Весь день кипела работа. Часам к пяти, когда койки были расставлены, а матрацы набиты, курсантам объявили, что они свободны и, для первого дня, желающие могут даже без увольнительных отправляться в город.

– Ты пойдешь куда-нибудь? – спросил Николай у Сергея.

– Нет, не хочется что-то.

– Ну, а я пойду в поиски. Тут где-то сестра моей матери обитает – значит, моя собственная тетка. Но, кроме того, что она живет на какой-то Соломенке, я ничего не знаю.

– Ты как будто ничего раньше не говорил нам про нее?

– А я, по правде сказать, сам только в вагоне вспомнил, – усмехнулся Николай. – Дай, думаю, поищу, авось пригодится.

Совсем стемнело, но в помещение не шел никто – уж очень был хорош вечер.

Николай довольно смутно помнил свою тетку – Марию Сергеевну Агорскую.
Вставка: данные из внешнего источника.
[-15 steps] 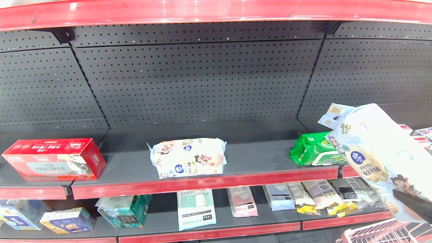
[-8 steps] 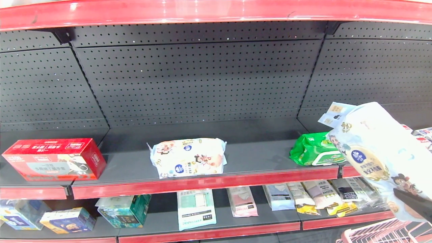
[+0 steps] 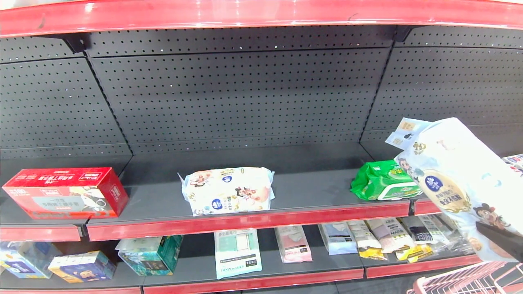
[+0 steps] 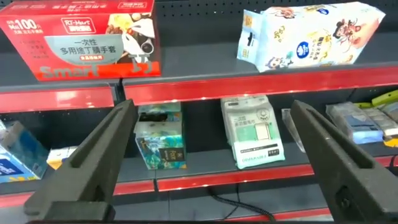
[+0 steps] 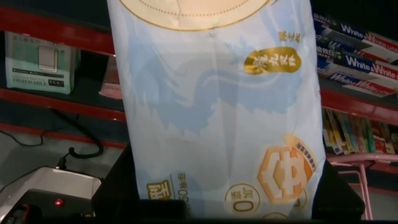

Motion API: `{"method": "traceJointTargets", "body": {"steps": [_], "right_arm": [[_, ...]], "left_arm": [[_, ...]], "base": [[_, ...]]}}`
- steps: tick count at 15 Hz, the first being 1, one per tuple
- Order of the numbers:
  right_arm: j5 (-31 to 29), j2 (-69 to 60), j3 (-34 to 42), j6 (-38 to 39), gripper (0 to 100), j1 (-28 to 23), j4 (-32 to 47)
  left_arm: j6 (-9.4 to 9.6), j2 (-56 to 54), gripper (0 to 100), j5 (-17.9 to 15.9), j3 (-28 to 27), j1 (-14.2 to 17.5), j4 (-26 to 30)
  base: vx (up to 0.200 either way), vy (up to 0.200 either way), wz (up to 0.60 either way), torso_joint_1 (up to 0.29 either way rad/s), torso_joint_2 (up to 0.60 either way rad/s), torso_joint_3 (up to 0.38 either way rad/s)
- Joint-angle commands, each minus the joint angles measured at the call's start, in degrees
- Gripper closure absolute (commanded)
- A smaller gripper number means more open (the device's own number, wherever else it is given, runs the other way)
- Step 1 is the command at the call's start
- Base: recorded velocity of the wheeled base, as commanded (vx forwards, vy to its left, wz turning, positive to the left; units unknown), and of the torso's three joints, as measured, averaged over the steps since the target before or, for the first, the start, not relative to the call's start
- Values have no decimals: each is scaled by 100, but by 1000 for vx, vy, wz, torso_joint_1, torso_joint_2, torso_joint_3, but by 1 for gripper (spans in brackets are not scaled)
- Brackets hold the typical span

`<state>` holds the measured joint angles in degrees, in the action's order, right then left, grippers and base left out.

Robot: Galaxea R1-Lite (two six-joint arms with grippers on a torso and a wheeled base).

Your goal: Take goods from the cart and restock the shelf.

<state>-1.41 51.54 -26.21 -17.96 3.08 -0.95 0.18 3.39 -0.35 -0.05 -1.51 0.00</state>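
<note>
One floppy pack (image 3: 457,175), pinched low in the right tool (image 5: 227,199), could sweep the green wipes (image 3: 382,183) off the shelf (image 3: 245,220) edge.

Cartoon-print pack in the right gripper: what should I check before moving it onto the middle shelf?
1. Grip: right gripper shut on the cartoon-print pack, a finger on each side: ok.
2. Landing spot: bare middle shelf between the matching pack and the green wipes pack: ok.
3. Clearance from the green wipes pack: the two overlap in the head view, depth unclear: cannot tell.
4. Orientation: held pack is tilted, not flat like the matching pack: not ok.
5. Left gripper open, empty, low and off to the side of the path: ok.
</note>
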Motion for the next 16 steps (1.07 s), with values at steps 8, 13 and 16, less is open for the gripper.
{"method": "traceJointTargets", "body": {"steps": [8, 13, 16], "right_arm": [[1, 154, -104, 3, 100, -1, -2], [36, 339, -473, -32, 100, 43, -2], [528, 1192, -1106, -314, 100, 157, -2]], "left_arm": [[-9, -286, 0, 0, 5, 98, -9], [-1, -321, 0, -9, 5, 107, -9], [-9, -321, 0, 0, 5, 107, -9]], "base": [[0, 0, 525, 6, 1, 3], [0, 0, 120, 0, 0, 1], [0, 0, 0, 0, 0, 0]]}}
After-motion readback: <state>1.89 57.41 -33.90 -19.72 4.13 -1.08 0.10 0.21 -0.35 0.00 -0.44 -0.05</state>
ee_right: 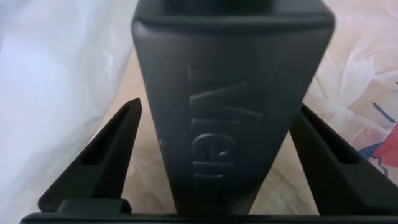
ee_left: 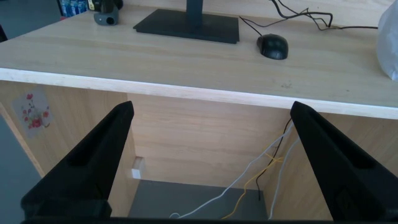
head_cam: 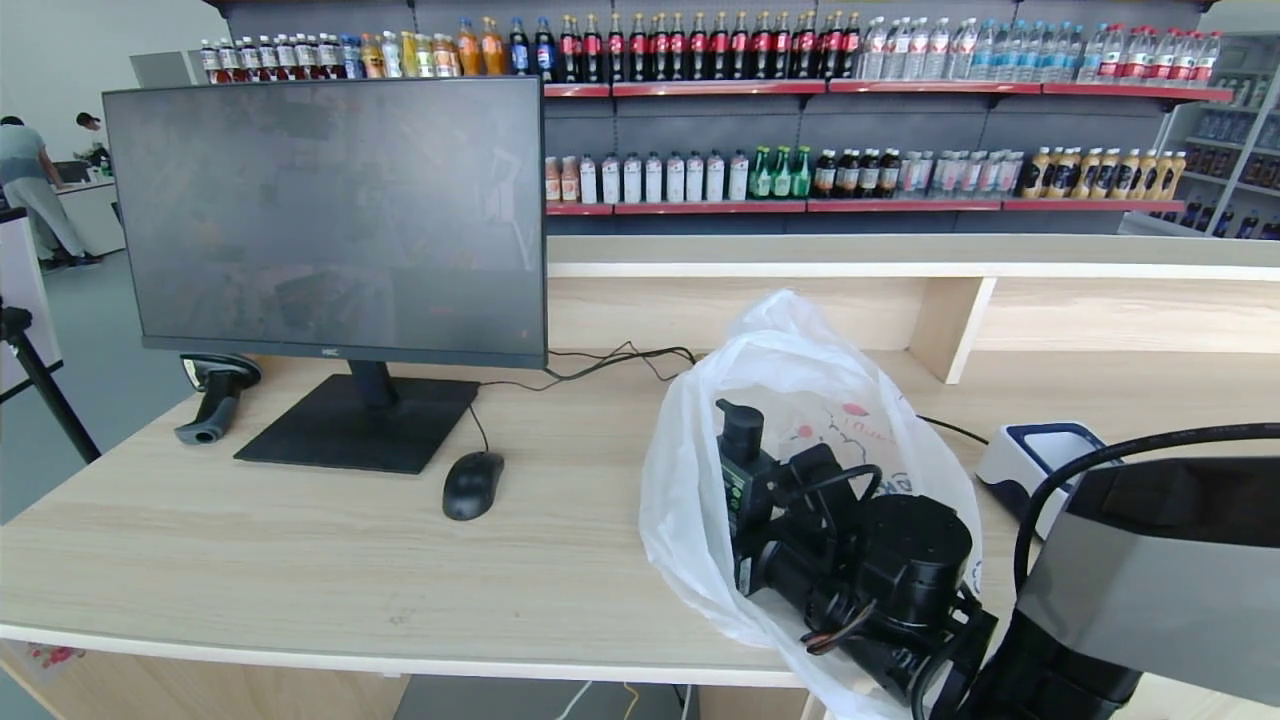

Не видел он ее уже около десяти лет, как раз с того времени, когда она со вторым мужем и девятилетней дочерью уехала из Москвы в Киев.

И он припомнил небольшую худенькую девочку в коричневом платьице, с которой когда-то вместе ходил «говеть» в одну и ту же церковь.

Соломенка оказалась совсем рядом, и Николай без труда получил все нужные ему сведения от первого же встречного.

Подойдя к беленькому домику с небольшим садом, засаженным кустами сирени, он заглянул сначала в щелку забора.

За небольшим столиком в саду сидела женщина и пила чай. Немного приглядевшись, Николай узнал свою тетку.

«Ну конечно, она, постарела только, – подумал он. – Лет сорок с лишним, пожалуй, будет».

И Николай, отдернув щеколду, отворил калитку.